As soon as his T0 fungicide is applied on the wheat, he will be counting the days and hoping the gap between his next T1 spray will not be more than four weeks.

“The idea of the T0 is to protect the emerging new leaf, and thus prevent disease from spreading to the yield building leaves, leaf 3 and then ultimately the flag leaf,” he says.

He regards the T0 timing as the place to get a protectant spray on his crops and also start off his anti-resistance strategy by mixing products with different modes of action.

Active ingredients

  • Seguris: SDHI isopyrazam + triazole epoxiconazole
  • Adexar: SDHI fluxapyroxad + triazole epoxiconazole

    He is planning an SDHI-triazole approach on his Scout and Gallant using Seguris at T1 with extra epoxiconazole set to be added if rust is prevalent on the Gallant, and again adding in chlorothalonil.

    “We feel this is a very good combination for septoria control at T1 and has worked very well for us in the past,” he says.

    One of his agronomists Christina Lankford with distributor ProCam helps Mr Gibson set out his fungicide strategy for the Gallant and Scout with septoria very much at the fore and early control seen essential.

    “This is the season to get your T0 and T1 sprays right because of the early disease pressure,” she says.


    The use of Seguris at T1 will allow a rotation of SDHIs later in the season and the plan is to use another SDHI-triazole product Adexar at the T2 May flag leaf timing, with a strobilurin added if extra rust control is necessary.

    “SDHIs work better when applied to crops which are as clean as possible of disease,” she says.

    Last season, when the average fungicide spend was £90/ha a later-drilled Scout crop came in at £87/ha and a yellow-rust susceptible Oakley at £107/ha. This season the Oakley was replaced with Relay due to its greater disease resistance profile.

    Although this season’s wheat crop looks well-established and set up for a high yield, the lack of any meaningful frost means that disease control will be vital.

    “Septoria will be key at T0, it is on the lower leaves and not the upper leaves and that is the way we would like it to stay,” Mr Gibson says.

    The need to keep on top of septoria in the early spring is vital as the biggest factor in the disease’s spread is heavy rainfall in April and May.

    If the season does turns out to be dry, then the early disease control will allow Mr Gibson the chance to cut back on fungicides later on.

    “If we start with a robust T0 then we will not be chasing disease through the season and will give us the option of reducing rates later,” he adds.

    What the experts say on septoria

    The HGCA says Septoria tritici is the most important wheat disease in the UK, and has reduced yields by 20% in its untreated fungicide trials.

    It advises that a fungicide programme needs to start in the spring to limit disease on the lower leaves, but says the GS39 flag leaf timing is the most important to keep upper leaves disease free in order to optimise yield and quality.
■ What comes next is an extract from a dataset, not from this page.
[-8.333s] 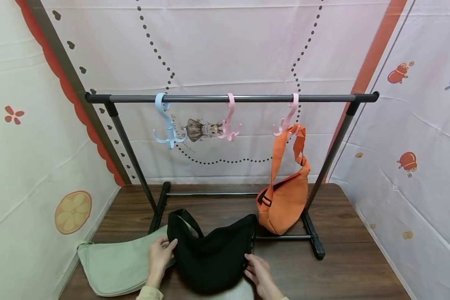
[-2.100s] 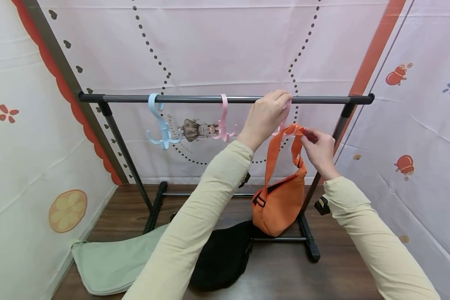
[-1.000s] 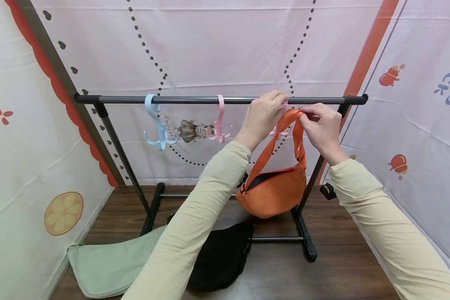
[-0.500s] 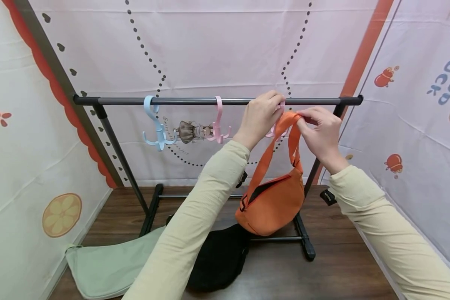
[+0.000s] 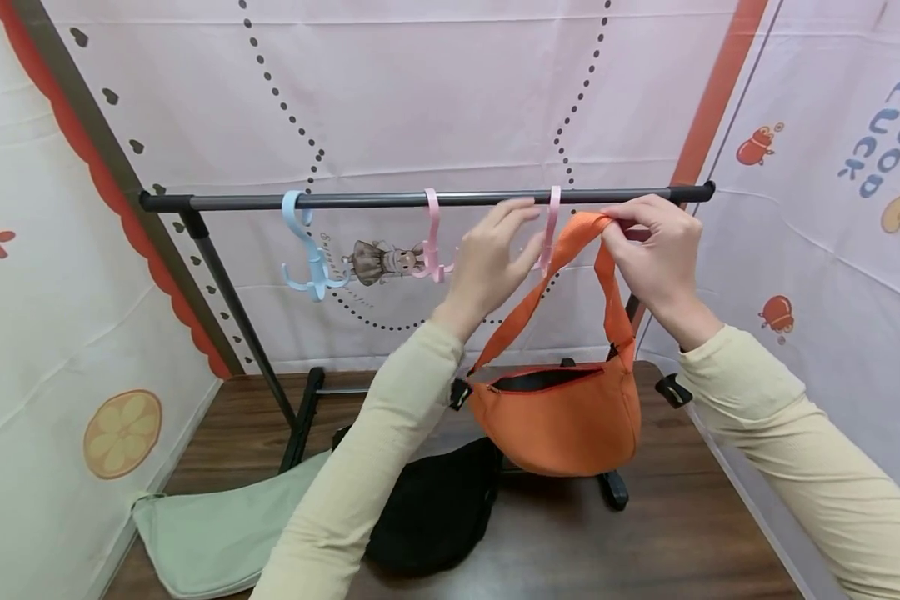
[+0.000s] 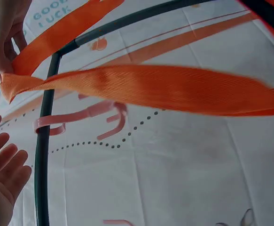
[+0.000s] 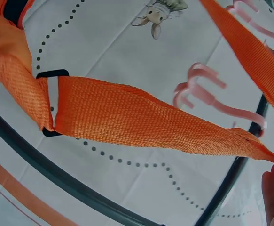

    Triazole and SDHI fungicides are the primary methods of control, while anti-resistance strategies will help to preserve and extend these fungicides’ useful life. These include rotating and mixing different triazoles, SDHIs and also multi-site protectant products.

    Many older triazoles have shown a decline in efficacy and now offer very poor control of septoria, and in practice triazoles usage in the UK is largely focused on a few where good efficacy against septoria is retained, such as epoxiconazole and prothioconazole.

    SDHIs are considered to have a medium to high-risk of resistance development because of their single site of action and so the HGCA advises they should only be used in mixtures with fungicides with a different mode of action.